**What is required:**
Pictures excluded, please retype exactly the lines from the start of the data through the line that contains "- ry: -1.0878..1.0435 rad", both ends kept, and nothing beyond them.

(Saved data entries)
________________________________________

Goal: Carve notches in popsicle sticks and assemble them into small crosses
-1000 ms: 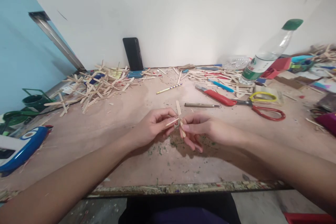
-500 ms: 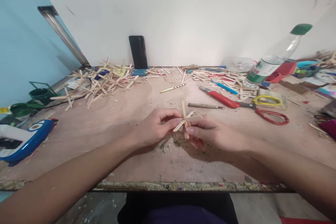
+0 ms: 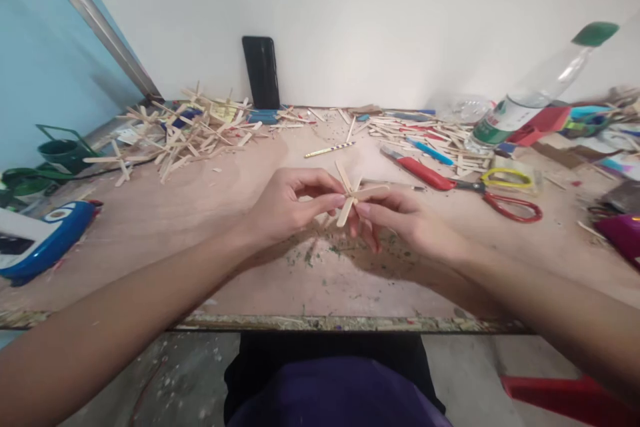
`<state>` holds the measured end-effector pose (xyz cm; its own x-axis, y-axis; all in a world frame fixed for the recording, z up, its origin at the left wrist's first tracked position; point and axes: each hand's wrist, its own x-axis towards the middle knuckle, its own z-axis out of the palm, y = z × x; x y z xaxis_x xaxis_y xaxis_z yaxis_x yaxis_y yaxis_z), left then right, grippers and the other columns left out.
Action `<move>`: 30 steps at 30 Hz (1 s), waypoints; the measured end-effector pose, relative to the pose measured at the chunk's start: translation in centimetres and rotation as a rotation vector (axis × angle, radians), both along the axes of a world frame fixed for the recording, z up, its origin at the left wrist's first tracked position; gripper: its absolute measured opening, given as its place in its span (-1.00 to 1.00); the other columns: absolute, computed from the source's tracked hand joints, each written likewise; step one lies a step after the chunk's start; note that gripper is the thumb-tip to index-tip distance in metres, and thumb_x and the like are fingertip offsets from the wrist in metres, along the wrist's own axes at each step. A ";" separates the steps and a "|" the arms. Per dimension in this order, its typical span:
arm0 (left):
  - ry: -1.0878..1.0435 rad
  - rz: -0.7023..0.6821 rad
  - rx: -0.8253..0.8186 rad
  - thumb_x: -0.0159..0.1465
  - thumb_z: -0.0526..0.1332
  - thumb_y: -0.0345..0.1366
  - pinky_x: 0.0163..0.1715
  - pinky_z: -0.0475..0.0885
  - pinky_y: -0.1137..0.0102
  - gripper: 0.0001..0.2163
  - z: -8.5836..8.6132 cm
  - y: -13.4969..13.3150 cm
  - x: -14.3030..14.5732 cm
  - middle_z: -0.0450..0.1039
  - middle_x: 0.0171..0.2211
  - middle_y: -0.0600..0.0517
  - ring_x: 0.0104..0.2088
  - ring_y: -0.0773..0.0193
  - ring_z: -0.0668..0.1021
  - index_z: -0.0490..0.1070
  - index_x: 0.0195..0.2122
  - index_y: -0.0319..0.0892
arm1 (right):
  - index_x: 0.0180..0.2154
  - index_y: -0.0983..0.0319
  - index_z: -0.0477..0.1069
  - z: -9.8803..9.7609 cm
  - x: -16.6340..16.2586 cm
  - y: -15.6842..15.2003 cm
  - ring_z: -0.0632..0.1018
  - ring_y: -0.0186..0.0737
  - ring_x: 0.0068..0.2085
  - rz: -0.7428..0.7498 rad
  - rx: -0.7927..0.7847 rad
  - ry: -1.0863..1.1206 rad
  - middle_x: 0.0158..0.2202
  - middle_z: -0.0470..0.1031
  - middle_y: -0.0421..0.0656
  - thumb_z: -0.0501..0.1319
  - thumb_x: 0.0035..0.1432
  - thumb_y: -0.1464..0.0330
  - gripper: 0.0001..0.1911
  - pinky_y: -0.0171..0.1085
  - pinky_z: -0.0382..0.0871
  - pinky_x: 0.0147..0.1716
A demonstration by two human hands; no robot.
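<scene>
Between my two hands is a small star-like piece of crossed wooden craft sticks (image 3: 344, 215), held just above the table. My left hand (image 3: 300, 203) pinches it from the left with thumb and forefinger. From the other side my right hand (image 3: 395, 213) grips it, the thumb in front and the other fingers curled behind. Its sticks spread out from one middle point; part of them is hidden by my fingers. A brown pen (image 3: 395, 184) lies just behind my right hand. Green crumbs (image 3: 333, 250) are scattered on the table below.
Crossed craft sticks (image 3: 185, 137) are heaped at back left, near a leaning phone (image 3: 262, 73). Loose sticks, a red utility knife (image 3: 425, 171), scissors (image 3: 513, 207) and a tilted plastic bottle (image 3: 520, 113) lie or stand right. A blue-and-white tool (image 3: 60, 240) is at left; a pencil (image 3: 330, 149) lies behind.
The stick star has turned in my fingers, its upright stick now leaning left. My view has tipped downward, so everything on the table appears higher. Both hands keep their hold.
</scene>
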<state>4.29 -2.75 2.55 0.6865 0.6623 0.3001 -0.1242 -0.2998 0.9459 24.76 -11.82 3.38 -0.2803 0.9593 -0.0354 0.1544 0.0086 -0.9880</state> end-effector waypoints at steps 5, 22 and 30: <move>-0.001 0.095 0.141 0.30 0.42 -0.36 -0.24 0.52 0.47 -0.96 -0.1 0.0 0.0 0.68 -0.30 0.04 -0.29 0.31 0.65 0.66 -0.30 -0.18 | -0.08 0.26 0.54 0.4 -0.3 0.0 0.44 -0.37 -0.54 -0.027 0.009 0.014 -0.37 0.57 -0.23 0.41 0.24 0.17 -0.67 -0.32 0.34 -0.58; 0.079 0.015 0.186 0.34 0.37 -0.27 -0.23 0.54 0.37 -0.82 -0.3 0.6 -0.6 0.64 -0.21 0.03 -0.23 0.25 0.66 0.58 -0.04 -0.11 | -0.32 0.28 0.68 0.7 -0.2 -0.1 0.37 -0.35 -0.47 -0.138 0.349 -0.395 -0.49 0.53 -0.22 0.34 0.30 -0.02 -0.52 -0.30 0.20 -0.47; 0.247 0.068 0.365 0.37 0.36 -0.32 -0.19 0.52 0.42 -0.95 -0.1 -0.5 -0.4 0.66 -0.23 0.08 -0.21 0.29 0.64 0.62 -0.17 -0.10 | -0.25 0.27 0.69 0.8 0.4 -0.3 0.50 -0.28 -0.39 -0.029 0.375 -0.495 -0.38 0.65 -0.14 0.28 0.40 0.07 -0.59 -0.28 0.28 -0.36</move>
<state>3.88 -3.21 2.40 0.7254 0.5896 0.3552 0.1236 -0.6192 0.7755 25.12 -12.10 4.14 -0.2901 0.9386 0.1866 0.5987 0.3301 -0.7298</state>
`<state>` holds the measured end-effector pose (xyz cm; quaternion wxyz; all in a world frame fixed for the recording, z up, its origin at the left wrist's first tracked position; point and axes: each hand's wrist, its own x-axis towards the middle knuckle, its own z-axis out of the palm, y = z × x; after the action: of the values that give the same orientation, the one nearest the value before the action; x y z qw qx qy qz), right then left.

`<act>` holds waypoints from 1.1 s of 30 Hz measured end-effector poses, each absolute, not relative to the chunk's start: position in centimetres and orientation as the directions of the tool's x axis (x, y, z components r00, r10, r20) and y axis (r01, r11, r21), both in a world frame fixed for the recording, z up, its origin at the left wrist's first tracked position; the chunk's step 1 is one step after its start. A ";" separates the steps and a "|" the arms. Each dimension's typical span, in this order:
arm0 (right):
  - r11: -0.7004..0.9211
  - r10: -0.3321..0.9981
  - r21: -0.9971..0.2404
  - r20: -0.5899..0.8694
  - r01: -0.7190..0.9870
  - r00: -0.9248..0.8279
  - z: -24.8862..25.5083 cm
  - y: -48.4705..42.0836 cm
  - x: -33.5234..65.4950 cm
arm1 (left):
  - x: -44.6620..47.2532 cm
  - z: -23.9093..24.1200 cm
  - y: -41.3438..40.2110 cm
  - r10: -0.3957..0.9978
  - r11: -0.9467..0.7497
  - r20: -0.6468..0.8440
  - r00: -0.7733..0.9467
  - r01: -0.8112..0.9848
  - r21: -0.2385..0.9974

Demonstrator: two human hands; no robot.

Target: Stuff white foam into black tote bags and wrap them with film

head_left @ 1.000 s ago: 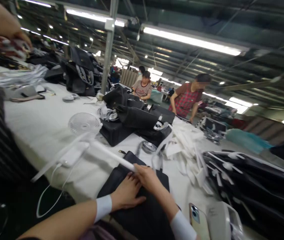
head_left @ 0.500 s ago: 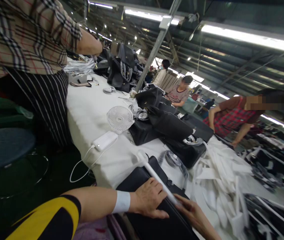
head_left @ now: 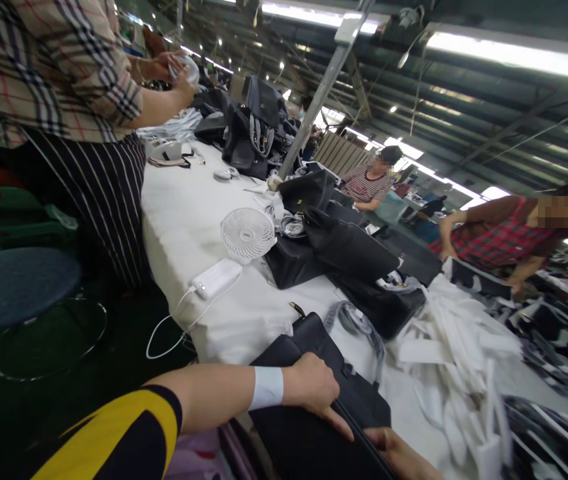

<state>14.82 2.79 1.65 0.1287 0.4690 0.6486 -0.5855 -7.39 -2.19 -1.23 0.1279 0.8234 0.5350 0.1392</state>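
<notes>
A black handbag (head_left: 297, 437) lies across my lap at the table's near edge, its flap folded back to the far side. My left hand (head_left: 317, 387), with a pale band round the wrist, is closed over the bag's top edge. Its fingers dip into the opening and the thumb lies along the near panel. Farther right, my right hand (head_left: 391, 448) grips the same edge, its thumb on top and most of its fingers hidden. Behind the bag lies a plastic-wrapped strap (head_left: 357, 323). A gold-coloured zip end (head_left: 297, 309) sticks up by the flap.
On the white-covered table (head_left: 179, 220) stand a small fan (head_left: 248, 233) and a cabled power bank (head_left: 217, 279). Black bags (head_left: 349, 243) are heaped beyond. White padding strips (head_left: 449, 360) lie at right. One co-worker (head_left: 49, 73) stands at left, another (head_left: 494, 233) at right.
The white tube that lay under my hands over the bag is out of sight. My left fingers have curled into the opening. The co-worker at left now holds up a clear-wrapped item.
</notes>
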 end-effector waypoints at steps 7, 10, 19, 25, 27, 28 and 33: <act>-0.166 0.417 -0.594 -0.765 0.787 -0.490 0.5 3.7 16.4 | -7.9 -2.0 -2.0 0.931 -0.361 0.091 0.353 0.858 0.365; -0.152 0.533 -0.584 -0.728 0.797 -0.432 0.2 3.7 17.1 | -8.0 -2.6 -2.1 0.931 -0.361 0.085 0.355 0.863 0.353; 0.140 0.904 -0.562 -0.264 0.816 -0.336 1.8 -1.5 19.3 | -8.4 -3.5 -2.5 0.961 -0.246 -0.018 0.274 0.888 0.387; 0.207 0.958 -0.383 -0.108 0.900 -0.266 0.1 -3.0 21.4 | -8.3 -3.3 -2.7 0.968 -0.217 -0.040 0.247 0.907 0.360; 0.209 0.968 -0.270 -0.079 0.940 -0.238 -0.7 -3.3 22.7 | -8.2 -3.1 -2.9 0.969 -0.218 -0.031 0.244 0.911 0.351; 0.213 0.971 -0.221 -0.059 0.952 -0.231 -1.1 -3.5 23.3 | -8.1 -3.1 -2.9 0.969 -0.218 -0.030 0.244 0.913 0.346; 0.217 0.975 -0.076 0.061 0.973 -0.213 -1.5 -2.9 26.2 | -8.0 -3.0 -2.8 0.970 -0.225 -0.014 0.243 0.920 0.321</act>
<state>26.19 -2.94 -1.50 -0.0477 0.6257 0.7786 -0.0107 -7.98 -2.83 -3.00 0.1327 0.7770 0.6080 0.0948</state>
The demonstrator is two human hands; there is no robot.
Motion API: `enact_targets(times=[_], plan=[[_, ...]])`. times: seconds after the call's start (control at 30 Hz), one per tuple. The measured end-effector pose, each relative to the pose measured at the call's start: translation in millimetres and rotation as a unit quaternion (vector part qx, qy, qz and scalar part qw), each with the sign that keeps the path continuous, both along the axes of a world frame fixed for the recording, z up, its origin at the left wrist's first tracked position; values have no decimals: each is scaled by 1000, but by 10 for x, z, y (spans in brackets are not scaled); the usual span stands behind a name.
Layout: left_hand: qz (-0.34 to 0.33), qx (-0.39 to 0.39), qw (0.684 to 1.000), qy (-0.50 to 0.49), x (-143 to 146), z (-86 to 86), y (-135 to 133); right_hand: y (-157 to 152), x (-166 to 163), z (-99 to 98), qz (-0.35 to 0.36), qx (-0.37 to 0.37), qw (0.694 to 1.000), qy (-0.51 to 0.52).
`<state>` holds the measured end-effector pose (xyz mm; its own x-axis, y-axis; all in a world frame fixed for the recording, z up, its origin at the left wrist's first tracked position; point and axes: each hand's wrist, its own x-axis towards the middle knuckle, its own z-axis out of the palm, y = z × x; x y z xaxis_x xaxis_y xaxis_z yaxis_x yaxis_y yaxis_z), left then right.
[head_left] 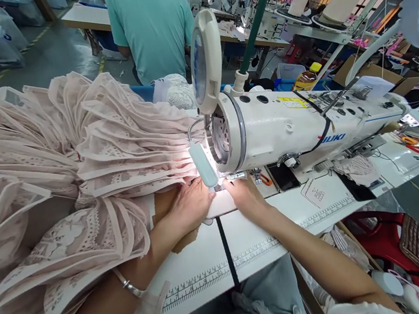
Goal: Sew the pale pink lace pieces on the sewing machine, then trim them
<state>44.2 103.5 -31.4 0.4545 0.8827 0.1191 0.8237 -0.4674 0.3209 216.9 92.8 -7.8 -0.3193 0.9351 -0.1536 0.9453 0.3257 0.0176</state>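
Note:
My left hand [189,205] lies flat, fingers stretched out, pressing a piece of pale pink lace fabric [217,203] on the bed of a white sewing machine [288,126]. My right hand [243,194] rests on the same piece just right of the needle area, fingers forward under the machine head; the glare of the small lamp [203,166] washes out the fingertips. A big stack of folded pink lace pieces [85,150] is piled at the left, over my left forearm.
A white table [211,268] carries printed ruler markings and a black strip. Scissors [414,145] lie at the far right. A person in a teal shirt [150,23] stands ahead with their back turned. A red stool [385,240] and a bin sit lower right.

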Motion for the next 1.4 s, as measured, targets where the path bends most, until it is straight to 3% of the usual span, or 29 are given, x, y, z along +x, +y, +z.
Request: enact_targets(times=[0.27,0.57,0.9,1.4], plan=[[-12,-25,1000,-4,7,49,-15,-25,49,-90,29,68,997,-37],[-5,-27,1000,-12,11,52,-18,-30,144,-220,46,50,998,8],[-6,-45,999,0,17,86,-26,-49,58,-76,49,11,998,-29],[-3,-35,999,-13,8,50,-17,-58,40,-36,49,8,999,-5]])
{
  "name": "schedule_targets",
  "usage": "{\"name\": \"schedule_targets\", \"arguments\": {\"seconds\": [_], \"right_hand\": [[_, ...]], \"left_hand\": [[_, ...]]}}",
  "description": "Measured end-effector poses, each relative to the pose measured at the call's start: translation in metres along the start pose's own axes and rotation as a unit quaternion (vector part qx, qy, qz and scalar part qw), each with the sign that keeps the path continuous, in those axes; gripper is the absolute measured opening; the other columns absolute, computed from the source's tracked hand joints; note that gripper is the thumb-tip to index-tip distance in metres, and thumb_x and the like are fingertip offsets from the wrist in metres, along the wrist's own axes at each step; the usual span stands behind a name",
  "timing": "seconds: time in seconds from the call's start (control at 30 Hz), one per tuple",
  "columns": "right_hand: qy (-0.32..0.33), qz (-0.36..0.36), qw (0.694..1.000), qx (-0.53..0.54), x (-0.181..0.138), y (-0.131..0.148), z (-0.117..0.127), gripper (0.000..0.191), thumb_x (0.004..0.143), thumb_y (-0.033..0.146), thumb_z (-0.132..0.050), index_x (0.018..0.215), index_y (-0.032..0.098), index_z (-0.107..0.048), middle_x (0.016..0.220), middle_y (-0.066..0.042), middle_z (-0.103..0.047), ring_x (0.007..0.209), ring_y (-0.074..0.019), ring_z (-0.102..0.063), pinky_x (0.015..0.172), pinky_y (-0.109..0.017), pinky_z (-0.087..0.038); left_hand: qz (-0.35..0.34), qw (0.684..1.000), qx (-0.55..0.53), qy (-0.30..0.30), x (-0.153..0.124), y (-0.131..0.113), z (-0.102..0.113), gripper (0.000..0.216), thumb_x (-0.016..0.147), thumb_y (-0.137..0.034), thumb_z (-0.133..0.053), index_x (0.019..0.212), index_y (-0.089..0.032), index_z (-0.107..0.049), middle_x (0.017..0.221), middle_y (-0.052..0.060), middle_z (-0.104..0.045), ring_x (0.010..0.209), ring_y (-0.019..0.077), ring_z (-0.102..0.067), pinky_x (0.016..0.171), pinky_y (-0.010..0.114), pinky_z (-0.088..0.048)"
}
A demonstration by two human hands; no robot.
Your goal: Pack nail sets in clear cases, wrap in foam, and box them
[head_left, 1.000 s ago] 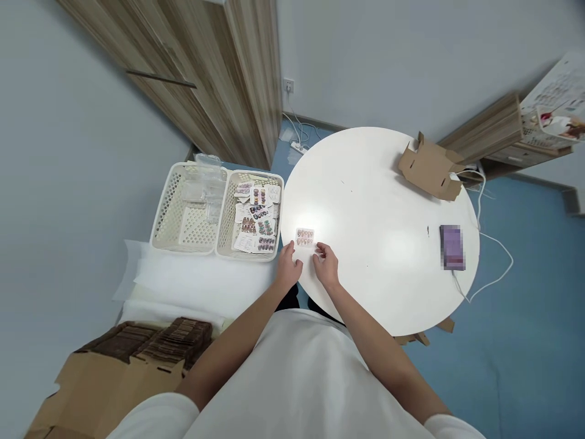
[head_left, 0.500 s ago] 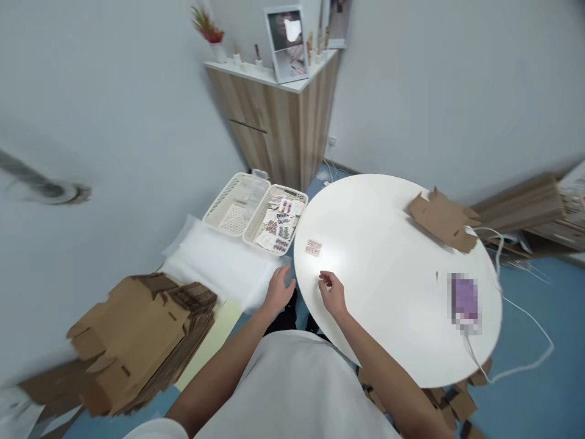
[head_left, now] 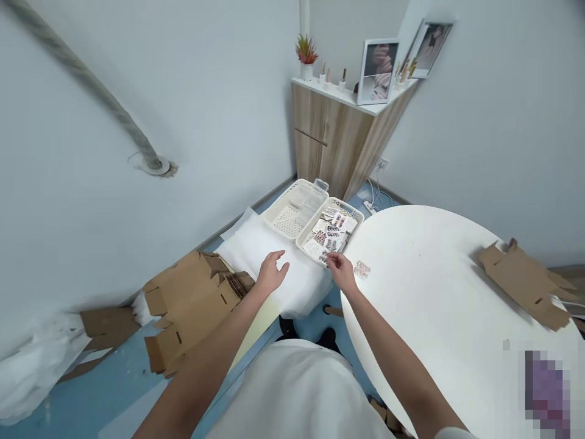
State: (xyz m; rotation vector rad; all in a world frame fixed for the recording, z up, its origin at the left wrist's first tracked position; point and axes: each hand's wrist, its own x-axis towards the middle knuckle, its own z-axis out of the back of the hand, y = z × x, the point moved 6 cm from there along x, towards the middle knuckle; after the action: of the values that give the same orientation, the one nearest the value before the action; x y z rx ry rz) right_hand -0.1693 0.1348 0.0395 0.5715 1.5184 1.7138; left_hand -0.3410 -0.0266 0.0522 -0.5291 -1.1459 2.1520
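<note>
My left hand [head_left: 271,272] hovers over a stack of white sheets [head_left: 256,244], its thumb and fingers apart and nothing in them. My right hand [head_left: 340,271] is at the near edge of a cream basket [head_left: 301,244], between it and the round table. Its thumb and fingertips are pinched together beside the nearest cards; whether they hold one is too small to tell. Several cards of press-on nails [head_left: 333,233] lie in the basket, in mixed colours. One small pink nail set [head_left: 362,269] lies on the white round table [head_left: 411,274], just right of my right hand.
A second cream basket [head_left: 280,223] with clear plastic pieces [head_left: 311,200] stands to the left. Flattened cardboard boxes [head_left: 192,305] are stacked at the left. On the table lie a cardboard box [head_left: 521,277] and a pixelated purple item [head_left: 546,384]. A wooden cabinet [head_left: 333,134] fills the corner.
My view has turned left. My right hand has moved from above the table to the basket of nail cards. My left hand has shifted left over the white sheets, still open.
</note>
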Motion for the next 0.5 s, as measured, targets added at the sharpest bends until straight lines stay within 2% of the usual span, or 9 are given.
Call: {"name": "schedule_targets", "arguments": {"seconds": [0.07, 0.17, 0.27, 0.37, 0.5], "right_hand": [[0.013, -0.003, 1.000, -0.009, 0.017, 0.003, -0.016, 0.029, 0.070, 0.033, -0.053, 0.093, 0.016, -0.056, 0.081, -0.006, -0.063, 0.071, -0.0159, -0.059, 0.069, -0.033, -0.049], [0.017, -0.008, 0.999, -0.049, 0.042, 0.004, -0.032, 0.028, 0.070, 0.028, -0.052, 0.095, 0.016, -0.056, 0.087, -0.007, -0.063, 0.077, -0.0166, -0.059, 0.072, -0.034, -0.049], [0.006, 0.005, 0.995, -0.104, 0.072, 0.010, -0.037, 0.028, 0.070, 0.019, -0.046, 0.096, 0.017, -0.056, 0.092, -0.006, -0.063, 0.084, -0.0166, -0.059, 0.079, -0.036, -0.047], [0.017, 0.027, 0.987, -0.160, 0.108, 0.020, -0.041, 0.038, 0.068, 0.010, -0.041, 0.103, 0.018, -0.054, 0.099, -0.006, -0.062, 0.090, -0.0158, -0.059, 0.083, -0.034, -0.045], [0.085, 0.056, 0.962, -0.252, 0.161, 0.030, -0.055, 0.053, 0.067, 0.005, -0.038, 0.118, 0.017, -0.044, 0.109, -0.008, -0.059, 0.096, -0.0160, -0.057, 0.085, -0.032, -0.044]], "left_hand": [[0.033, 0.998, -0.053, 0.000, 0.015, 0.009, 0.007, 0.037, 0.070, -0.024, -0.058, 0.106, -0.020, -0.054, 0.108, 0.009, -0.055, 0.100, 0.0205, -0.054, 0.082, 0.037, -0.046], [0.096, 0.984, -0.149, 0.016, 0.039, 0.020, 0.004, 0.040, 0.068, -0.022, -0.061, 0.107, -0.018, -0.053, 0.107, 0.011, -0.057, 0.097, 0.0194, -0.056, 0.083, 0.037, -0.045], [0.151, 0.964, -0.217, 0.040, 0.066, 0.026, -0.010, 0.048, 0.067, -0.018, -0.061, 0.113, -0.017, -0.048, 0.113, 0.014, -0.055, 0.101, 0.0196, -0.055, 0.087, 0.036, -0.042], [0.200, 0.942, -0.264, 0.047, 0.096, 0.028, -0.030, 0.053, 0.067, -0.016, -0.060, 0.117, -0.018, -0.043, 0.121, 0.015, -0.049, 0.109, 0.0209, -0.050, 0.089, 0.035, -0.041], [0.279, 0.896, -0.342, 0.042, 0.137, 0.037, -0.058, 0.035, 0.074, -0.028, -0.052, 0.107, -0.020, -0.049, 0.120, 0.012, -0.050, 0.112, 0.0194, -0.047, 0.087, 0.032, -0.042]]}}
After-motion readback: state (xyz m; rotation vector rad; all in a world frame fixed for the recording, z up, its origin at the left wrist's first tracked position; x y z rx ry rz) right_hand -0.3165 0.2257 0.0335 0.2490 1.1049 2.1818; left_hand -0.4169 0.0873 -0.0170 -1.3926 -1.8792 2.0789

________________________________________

**Response below:**
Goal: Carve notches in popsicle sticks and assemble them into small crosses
-1000 ms: 
-500 ms: 
+0 ms: 
`<state>` holds the measured end-effector pose (xyz cm; its own x-axis, y-axis; all in a world frame fixed for the recording, z up, its origin at the left wrist's first tracked position; point and axes: each hand's wrist, its own x-axis towards the middle knuckle, its own z-axis out of the palm, y = z × x; x y z xaxis_x xaxis_y xaxis_z yaxis_x yaxis_y yaxis_z), left then right, grippers and the other columns left out.
Action `<move>`: 30 steps at 30 Hz (1 s), waypoints; the measured end-effector pose, relative to the pose measured at the chunk's start: translation in centimetres and rotation as a rotation vector (axis × angle, radians), both along the axes of a world frame fixed for the recording, z up, its origin at the left wrist's first tracked position; gripper: its absolute measured opening, given as its place in its span (-1.00 to 1.00); the other columns: absolute, computed from the source's tracked hand joints, each written likewise; step one lies a step after the chunk's start; note that gripper is the thumb-tip to index-tip distance in metres, and thumb_x and the like are fingertip offsets from the wrist in metres, along the wrist's own axes at each step. A ";" separates the steps and a "|" the arms. Per dimension in this order, its typical span:
arm0 (left):
  - ry: -1.0878..1.0435 rad

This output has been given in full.